Abstract

The purpose was to study selected structural changes associated with the deficit in maximum specific force (N/cm2) during the early development of skeletal muscle hypertrophy. Ablation of gastrocnemius and plantaris muscles was performed bilaterally in 35-day-old rats (n = 41), and the soleus muscle was studied from days 1 to 30 thereafter. Compared with control muscles from age-matched unoperated rats (n = 48), muscle mass and cross-sectional area increased in parallel from 28 to 52% over the 30-day postoperative period. Specific force of hypertrophied muscle was depressed 38% at days 1 and 3, and by 28% from days 5 to 30 after synergistic muscle ablation compared with age-matched control values. Interstitial space was 38% greater than the control value of 20.4 +/- 1 microliters/100 mg at day 1 only.
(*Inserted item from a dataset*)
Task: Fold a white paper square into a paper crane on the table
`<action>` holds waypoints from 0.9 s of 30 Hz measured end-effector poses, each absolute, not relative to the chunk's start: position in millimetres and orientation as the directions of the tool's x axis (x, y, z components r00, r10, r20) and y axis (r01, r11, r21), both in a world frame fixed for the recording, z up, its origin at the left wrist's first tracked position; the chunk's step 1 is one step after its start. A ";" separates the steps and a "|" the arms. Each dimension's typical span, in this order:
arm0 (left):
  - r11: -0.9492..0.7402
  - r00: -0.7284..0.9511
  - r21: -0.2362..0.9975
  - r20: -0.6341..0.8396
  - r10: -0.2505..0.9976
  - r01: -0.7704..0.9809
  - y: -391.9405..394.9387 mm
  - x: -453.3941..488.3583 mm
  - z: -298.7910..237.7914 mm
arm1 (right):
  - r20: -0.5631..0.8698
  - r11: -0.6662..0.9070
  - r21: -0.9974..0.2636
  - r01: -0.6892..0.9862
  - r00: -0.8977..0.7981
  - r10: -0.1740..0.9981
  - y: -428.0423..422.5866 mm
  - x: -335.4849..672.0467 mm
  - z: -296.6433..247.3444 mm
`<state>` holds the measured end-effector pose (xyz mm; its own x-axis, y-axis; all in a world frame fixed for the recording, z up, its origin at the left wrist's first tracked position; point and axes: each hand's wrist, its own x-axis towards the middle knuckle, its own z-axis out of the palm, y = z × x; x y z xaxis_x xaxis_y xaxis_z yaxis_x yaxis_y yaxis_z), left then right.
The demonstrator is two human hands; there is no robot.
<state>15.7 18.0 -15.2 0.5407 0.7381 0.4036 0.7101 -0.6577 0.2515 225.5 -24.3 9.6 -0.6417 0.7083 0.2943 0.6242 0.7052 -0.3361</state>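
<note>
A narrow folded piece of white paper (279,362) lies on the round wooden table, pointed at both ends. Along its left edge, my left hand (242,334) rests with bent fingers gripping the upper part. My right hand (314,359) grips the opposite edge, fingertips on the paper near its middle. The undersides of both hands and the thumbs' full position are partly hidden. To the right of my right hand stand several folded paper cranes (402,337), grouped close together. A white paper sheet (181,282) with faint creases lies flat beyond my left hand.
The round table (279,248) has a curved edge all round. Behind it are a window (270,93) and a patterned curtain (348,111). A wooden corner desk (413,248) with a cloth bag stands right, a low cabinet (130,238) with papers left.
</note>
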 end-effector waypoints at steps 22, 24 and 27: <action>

Protein concentration was depressed 15% for 7 days after the ablation operation, and connective tissue protein concentration was unchanged. The relative magnitude of increased mean fiber cross-sectional area was less than that of muscle mass until day 7 after ablation. Mononuclear cell infiltration in interfascicular spaces occurred from days 3 to 30 without light microscopic evidence of muscle fiber injury. Initial functional deficits are explained in part by an enlarged interstitial space and decreased protein concentration; later deficits are likely accounted for by intracellular changes.